- **Requirement**
Please repeat the data exactly, leaving nothing out.

________________________

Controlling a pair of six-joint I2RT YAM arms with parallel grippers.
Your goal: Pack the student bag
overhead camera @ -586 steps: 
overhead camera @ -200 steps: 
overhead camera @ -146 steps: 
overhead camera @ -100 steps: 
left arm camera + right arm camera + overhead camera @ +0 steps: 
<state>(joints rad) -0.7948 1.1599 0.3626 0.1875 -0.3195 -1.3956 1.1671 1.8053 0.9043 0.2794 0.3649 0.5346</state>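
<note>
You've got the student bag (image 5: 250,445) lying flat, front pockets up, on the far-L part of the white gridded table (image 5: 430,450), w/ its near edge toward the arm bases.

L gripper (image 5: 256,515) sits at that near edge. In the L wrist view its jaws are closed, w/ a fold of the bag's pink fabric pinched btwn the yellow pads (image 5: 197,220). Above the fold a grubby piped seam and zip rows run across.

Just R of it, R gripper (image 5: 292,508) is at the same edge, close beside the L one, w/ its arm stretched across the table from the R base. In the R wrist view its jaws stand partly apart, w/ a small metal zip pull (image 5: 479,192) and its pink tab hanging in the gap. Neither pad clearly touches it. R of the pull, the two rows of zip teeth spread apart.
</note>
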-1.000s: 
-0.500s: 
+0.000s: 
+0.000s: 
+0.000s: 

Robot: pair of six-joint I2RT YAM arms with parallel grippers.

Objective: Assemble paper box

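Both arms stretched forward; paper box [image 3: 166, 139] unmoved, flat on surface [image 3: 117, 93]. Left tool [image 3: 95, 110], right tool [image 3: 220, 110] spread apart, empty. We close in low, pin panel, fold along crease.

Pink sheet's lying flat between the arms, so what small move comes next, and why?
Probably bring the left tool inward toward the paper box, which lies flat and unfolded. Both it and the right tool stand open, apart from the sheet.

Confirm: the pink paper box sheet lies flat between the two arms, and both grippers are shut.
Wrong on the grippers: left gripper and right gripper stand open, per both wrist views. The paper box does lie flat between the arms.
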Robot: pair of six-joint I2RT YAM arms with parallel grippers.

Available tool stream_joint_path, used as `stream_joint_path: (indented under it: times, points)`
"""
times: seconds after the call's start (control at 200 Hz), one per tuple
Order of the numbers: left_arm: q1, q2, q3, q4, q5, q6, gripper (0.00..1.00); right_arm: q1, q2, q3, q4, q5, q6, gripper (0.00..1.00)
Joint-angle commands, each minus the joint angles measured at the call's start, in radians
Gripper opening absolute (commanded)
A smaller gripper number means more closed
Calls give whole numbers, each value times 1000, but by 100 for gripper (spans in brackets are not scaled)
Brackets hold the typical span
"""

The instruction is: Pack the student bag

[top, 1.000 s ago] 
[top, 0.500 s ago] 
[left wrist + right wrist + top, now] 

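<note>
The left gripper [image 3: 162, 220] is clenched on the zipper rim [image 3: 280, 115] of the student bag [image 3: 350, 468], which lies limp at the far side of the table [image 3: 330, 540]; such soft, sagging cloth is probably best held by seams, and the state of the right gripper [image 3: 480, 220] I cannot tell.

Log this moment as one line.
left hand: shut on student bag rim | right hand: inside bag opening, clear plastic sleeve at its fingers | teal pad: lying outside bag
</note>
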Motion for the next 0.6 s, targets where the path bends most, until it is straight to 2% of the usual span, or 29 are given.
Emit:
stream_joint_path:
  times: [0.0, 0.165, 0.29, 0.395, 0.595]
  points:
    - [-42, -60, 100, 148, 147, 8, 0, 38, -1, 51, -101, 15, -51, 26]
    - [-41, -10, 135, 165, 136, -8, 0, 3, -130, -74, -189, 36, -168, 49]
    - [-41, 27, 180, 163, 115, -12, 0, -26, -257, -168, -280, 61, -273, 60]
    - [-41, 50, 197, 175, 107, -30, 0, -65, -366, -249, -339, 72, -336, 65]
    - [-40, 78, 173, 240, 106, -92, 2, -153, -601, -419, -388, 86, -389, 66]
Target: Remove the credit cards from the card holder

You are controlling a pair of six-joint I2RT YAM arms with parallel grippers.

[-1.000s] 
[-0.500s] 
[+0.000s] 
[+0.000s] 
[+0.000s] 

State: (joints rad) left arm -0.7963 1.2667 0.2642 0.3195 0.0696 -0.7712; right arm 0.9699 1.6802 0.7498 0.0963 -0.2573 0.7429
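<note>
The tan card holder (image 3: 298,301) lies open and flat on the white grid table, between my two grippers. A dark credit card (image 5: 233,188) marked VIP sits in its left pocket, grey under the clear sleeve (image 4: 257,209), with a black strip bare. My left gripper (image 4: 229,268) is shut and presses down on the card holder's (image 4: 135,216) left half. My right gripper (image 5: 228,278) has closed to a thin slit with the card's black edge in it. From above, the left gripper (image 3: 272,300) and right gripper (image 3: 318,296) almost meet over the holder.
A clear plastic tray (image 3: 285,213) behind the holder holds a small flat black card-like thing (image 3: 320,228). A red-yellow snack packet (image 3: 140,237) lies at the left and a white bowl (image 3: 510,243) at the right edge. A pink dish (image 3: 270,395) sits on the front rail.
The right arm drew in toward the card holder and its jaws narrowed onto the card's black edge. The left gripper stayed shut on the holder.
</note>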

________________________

- **Output of the task**
Controlling a pair of six-joint I2RT YAM arms with parallel grippers.
Your goal: Pack the student bag
overhead camera @ -586 steps: 
overhead camera @ -200 steps: 
overhead camera @ -146 steps: 
overhead camera @ -100 steps: 
left arm camera + right arm camera + overhead camera @ +0 steps: 
<state>(joints rad) -0.7948 1.1599 0.3626 0.1875 -0.3195 -1.3956 1.1671 1.8053 0.9043 0.2794 0.3649 0.5346</state>
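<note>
You've got the student bag (image 5: 250,445) lying flat, front pockets up, on the far-L part of the white gridded table (image 5: 430,450), w/ its near edge toward the arm bases.

L gripper (image 5: 256,515) sits at that near edge. In the L wrist view its jaws are closed, w/ a fold of the bag's pink fabric pinched btwn the yellow pads (image 5: 197,220). Above the fold a grubby piped seam and zip rows run across.

Just R of it, R gripper (image 5: 292,508) is at the same edge, close beside the L one, w/ its arm stretched across the table from the R base. In the R wrist view its jaws stand partly apart, w/ a small metal zip pull (image 5: 479,192) and its pink tab hanging in the gap. Neither pad clearly touches it. R of the pull, the two rows of zip teeth spread apart.
</note>
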-1.000s: 
-0.500s: 
+0.000s: 
+0.000s: 
+0.000s: 

Robot: pair of six-joint I2RT YAM arms with parallel grippers.

Objective: Assemble paper box

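Both arms stretched forward; paper box [image 3: 166, 139] unmoved, flat on surface [image 3: 117, 93]. Left tool [image 3: 95, 110], right tool [image 3: 220, 110] spread apart, empty. We close in low, pin panel, fold along crease.

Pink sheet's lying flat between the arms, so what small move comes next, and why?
Probably bring the left tool inward toward the paper box, which lies flat and unfolded. Both it and the right tool stand open, apart from the sheet.

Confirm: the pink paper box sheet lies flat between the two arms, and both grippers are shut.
Wrong on the grippers: left gripper and right gripper stand open, per both wrist views. The paper box does lie flat between the arms.
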Robot: pair of six-joint I2RT YAM arms with parallel grippers.

Available tool stream_joint_path, used as `stream_joint_path: (indented under it: times, points)`
"""
times: seconds after the call's start (control at 200 Hz), one per tuple
Order of the numbers: left_arm: q1, q2, q3, q4, q5, q6, gripper (0.00..1.00); right_arm: q1, q2, q3, q4, q5, q6, gripper (0.00..1.00)
Joint-angle commands, each minus the joint angles measured at the call's start, in radians
Gripper opening absolute (commanded)
A smaller gripper number means more closed
Calls give whole numbers, each value times 1000, but by 100 for gripper (spans in brackets are not scaled)
Brackets hold the typical span
"""

The instruction is: Pack the student bag

[top, 1.000 s ago] 
[top, 0.500 s ago] 
[left wrist + right wrist + top, now] 

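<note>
The left gripper [image 3: 162, 220] is clenched on the zipper rim [image 3: 280, 115] of the student bag [image 3: 350, 468], which lies limp at the far side of the table [image 3: 330, 540]; such soft, sagging cloth is probably best held by seams, and the state of the right gripper [image 3: 480, 220] I cannot tell.

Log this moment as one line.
left hand: shut on student bag rim | right hand: inside bag opening, clear plastic sleeve at its fingers | teal pad: lying outside bag
</note>
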Motion for the next 0.6 s, targets where the path bends most, until it is straight to 2% of the usual span, or 29 are given.
Emit:
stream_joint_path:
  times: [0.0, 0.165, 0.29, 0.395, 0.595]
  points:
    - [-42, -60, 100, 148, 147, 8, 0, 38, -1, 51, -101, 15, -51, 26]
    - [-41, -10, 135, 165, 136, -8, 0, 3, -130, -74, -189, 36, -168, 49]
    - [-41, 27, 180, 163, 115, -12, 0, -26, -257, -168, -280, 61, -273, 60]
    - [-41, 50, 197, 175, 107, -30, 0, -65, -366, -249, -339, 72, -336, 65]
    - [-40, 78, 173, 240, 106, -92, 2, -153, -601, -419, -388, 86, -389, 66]
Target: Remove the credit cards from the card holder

You are controlling a pair of six-joint I2RT YAM arms with parallel grippers.

[-1.000s] 
[-0.500s] 
[+0.000s] 
[+0.000s] 
[+0.000s] 

State: (joints rad) left arm -0.7963 1.2667 0.2642 0.3195 0.0696 -0.7712; right arm 0.9699 1.6802 0.7498 0.0963 -0.2573 0.7429
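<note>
The tan card holder (image 3: 298,301) lies open and flat on the white grid table, between my two grippers. A dark credit card (image 5: 233,188) marked VIP sits in its left pocket, grey under the clear sleeve (image 4: 257,209), with a black strip bare. My left gripper (image 4: 229,268) is shut and presses down on the card holder's (image 4: 135,216) left half. My right gripper (image 5: 228,278) has closed to a thin slit with the card's black edge in it. From above, the left gripper (image 3: 272,300) and right gripper (image 3: 318,296) almost meet over the holder.
A clear plastic tray (image 3: 285,213) behind the holder holds a small flat black card-like thing (image 3: 320,228). A red-yellow snack packet (image 3: 140,237) lies at the left and a white bowl (image 3: 510,243) at the right edge. A pink dish (image 3: 270,395) sits on the front rail.
The right arm drew in toward the card holder and its jaws narrowed onto the card's black edge. The left gripper stayed shut on the holder.
</note>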

Nothing further remains for this exercise.